◆ Data provided:

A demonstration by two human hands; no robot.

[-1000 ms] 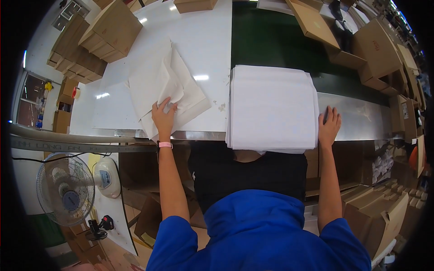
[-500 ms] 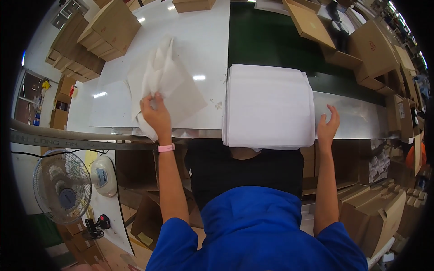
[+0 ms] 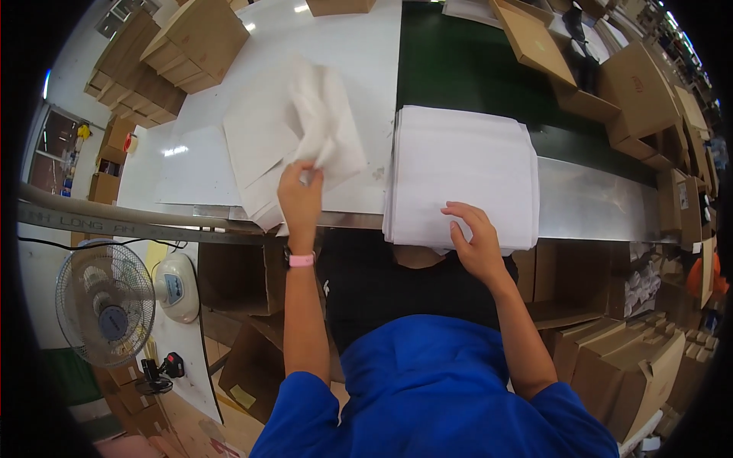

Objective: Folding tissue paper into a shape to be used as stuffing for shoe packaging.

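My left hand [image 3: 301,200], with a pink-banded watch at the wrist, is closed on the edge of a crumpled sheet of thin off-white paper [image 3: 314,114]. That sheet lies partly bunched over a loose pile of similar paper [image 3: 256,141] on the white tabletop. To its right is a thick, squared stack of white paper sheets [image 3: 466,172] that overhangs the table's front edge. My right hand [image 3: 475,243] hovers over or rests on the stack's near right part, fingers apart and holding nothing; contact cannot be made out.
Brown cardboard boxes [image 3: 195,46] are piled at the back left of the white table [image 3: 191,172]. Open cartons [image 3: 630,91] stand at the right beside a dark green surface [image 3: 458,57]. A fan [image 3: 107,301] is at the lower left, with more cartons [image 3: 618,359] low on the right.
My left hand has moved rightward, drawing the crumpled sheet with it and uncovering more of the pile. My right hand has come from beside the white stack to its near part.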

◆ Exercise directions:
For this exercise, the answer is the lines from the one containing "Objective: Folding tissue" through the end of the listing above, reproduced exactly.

◆ Result of the task:
Objective: Folding tissue paper into a shape to be used as stuffing for shoe packaging.

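My left hand [image 3: 301,200], with a pink-banded watch at the wrist, is closed on the edge of a crumpled sheet of thin off-white paper [image 3: 314,114]. That sheet lies partly bunched over a loose pile of similar paper [image 3: 256,141] on the white tabletop. To its right is a thick, squared stack of white paper sheets [image 3: 466,172] that overhangs the table's front edge. My right hand [image 3: 475,243] hovers over or rests on the stack's near right part, fingers apart and holding nothing; contact cannot be made out.
Brown cardboard boxes [image 3: 195,46] are piled at the back left of the white table [image 3: 191,172]. Open cartons [image 3: 630,91] stand at the right beside a dark green surface [image 3: 458,57]. A fan [image 3: 107,301] is at the lower left, with more cartons [image 3: 618,359] low on the right.
My left hand has moved rightward, drawing the crumpled sheet with it and uncovering more of the pile. My right hand has come from beside the white stack to its near part.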

This completes the exercise.